SPD-Chefin Saskia Esken

Die SPD-Vorsitzende Saskia Esken ärgert sich über die immer noch ungleiche Beurteilung von Männern und Frauen in der Politik. "Über die Frisur, den Gesichtsausdruck oder die Schuhe meines männlichen Counterparts habe ich noch nichts gelesen, bei mir ist das offenbar irre spannend", sagte Esken der "Augsburger Allgemeinen" (Montagsausgabe). Auch Kraftausdrücke, wie sie ihre Vorgängerin Andrea Nahles manchmal nutzte, würde man bei einem Mann "vielleicht sogar gut finden" - "bei Frauen ist das nicht so gern gesehen".

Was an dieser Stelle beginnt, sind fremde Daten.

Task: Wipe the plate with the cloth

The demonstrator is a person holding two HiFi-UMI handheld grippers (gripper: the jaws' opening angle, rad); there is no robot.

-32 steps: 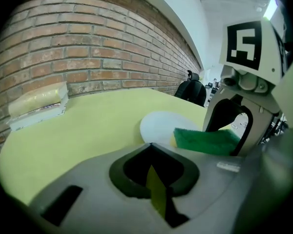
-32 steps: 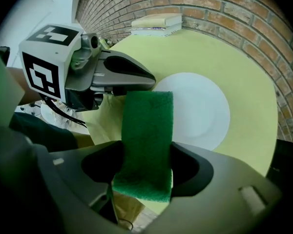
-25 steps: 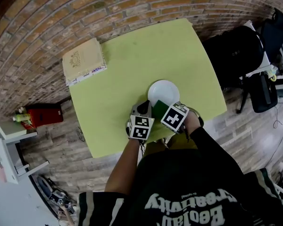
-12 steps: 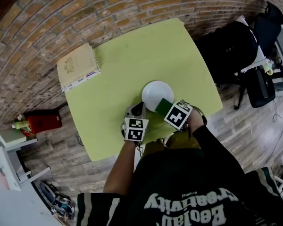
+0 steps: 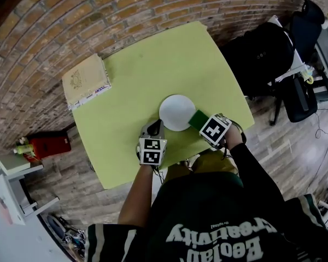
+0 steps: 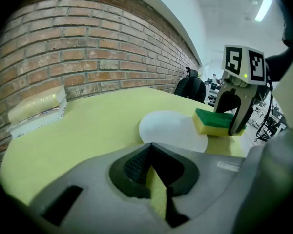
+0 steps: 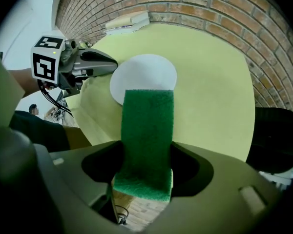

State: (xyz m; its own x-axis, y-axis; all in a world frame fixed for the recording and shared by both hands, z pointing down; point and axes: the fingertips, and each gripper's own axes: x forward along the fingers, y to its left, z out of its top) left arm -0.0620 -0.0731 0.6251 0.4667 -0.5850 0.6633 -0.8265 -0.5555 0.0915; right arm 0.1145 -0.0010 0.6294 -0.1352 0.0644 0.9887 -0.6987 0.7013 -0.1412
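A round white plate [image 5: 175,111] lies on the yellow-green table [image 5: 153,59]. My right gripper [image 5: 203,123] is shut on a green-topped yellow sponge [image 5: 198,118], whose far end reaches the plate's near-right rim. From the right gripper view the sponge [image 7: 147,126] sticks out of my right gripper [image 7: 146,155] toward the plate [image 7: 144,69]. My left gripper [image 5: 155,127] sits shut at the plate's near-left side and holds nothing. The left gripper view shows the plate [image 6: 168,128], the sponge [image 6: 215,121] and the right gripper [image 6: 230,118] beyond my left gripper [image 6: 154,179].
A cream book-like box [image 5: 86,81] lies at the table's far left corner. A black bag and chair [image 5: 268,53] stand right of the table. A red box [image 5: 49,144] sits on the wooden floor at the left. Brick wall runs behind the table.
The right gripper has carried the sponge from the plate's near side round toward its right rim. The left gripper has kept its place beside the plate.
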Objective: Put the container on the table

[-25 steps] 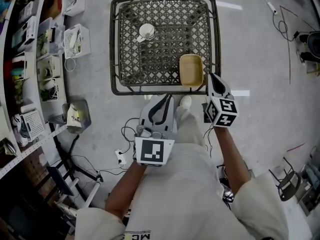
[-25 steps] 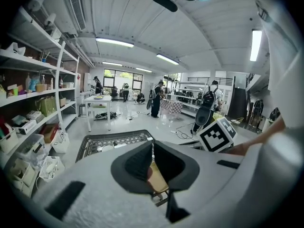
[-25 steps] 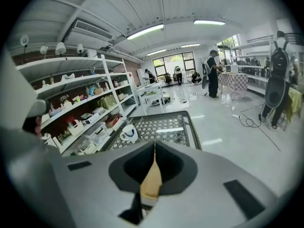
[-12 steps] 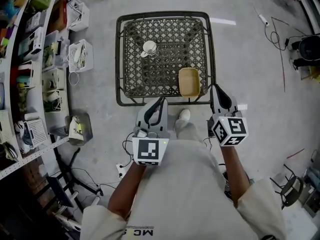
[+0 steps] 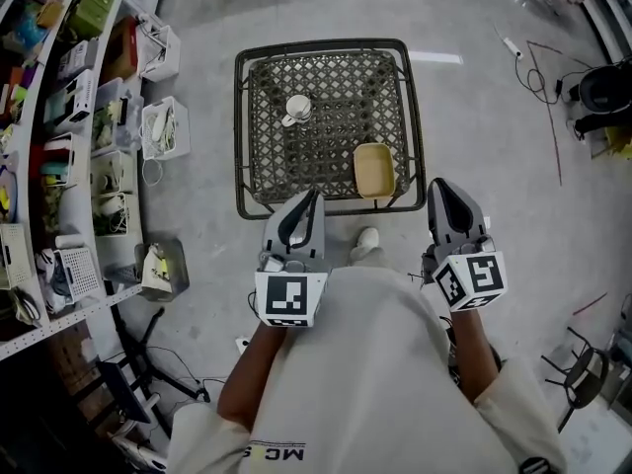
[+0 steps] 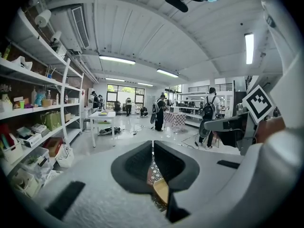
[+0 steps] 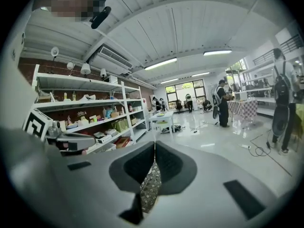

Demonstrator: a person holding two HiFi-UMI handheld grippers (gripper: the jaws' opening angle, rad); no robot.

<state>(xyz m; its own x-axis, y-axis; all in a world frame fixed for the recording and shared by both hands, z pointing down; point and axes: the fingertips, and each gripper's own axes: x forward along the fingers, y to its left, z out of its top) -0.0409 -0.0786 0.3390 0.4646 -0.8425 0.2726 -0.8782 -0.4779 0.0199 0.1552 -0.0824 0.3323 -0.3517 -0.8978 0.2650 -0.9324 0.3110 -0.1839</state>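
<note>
The shallow yellow container [image 5: 375,169] lies on the dark wicker table [image 5: 240,136], near its front right corner, with nothing touching it. My left gripper [image 5: 314,194] hangs shut and empty just short of the table's front edge. The right gripper [image 5: 435,184] is also shut and empty, off the table's front right corner and apart from the container. In the left gripper view the shut jaws [image 6: 153,146] frame a sliver of the container [image 6: 161,190]. Only wicker weave [image 7: 151,186] shows below the right gripper's [image 7: 154,148] shut jaws.
A white cup [image 5: 295,111] stands on the table's far left part. Shelves [image 5: 59,117] packed with boxes and white baskets [image 5: 158,126] line the left side. Cables [image 5: 538,62] trail over the grey floor at right. The person's shoe [image 5: 366,237] is just before the table.
Both grippers have drawn back from the table toward the body; the right one moved away from the container's corner. The container stays put on the table.
</note>
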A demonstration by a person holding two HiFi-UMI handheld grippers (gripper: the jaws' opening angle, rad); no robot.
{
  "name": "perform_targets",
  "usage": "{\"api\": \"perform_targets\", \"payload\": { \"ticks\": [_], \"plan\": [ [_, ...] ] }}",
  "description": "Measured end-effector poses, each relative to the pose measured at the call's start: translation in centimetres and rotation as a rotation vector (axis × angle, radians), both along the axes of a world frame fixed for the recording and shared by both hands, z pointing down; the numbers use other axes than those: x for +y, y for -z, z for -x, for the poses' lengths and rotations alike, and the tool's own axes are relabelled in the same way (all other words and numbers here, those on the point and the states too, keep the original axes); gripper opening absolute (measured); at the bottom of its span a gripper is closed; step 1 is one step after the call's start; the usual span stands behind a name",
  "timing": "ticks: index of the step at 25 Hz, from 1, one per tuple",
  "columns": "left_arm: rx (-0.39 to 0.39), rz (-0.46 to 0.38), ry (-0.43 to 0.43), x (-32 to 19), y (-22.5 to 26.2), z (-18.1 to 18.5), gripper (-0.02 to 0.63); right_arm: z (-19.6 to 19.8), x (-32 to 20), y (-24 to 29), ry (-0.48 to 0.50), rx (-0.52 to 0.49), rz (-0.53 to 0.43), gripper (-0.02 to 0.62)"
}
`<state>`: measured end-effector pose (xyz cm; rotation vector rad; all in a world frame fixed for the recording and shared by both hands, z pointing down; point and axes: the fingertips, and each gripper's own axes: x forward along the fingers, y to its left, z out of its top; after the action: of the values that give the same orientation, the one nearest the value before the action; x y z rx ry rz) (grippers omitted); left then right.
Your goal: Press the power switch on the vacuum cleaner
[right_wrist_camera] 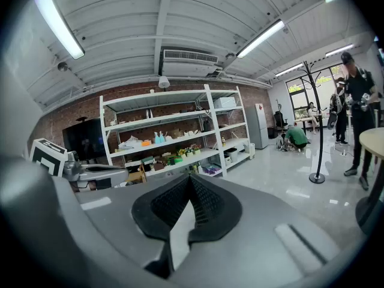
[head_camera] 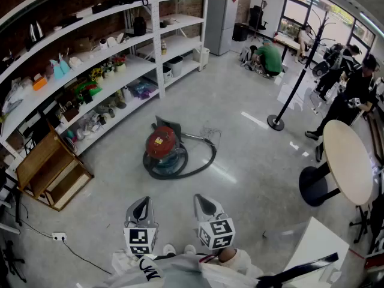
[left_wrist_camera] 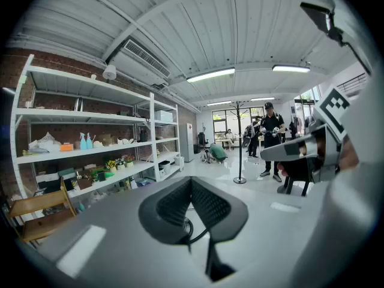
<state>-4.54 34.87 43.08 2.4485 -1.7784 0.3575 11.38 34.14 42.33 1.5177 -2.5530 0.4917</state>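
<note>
The vacuum cleaner (head_camera: 162,146), a round canister with a red top, sits on the grey floor (head_camera: 240,110) in the middle of the room, just in front of the long white shelving (head_camera: 90,65) on the left. Its dark hose (head_camera: 201,161) loops round the near side of the body. The power switch cannot be made out from this far away. Both tools are at the near edge of the head view, well apart from the cleaner and touching nothing. The left hand-held gripper (head_camera: 143,201) and the right hand-held gripper (head_camera: 201,198) stand side by side with their tips pointing toward the far side of the room. In its own view, the left hand-held gripper (left_wrist_camera: 191,183) is clenched, with its black ribbed pads meeting at the tips and nothing between them. The right hand-held gripper (right_wrist_camera: 191,181) is clenched the same way and also empty. A wooden rack (head_camera: 51,170) stands tilted at the near end of the shelving. On the right is a round table (head_camera: 348,161) on a black pedestal, and a black coat stand (head_camera: 288,101) rises beyond it. A person in green (head_camera: 269,59) crouches on the floor at the far side, near a pale refrigerator (head_camera: 221,15).
</note>
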Motion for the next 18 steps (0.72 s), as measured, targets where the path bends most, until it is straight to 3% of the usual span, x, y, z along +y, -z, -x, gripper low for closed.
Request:
{"api": "perform_targets", "payload": {
  "ticks": [18],
  "plan": [
    [-0.011,-0.007,0.042,-0.3,-0.6,-0.3,0.0,-1.2,-0.4,-0.2,0.018,-0.037,-0.002,0.0]
  ]
}}
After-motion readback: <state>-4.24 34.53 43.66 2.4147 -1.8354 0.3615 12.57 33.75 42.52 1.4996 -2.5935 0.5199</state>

Sie selbst wolle sich davon nicht verbiegen lassen, dass Männer und Frauen verschieden bewertet würden, sagte Esken der Zeitung. "Da habe ich jetzt in 58 Lebensjahren keine Rücksicht darauf genommen, ich glaube nicht, dass ich noch damit anfange. Wenn es nötig ist, kann ich durchaus auf den Tisch hauen, meistens finde ich andere Kommunikationsformen zielführender."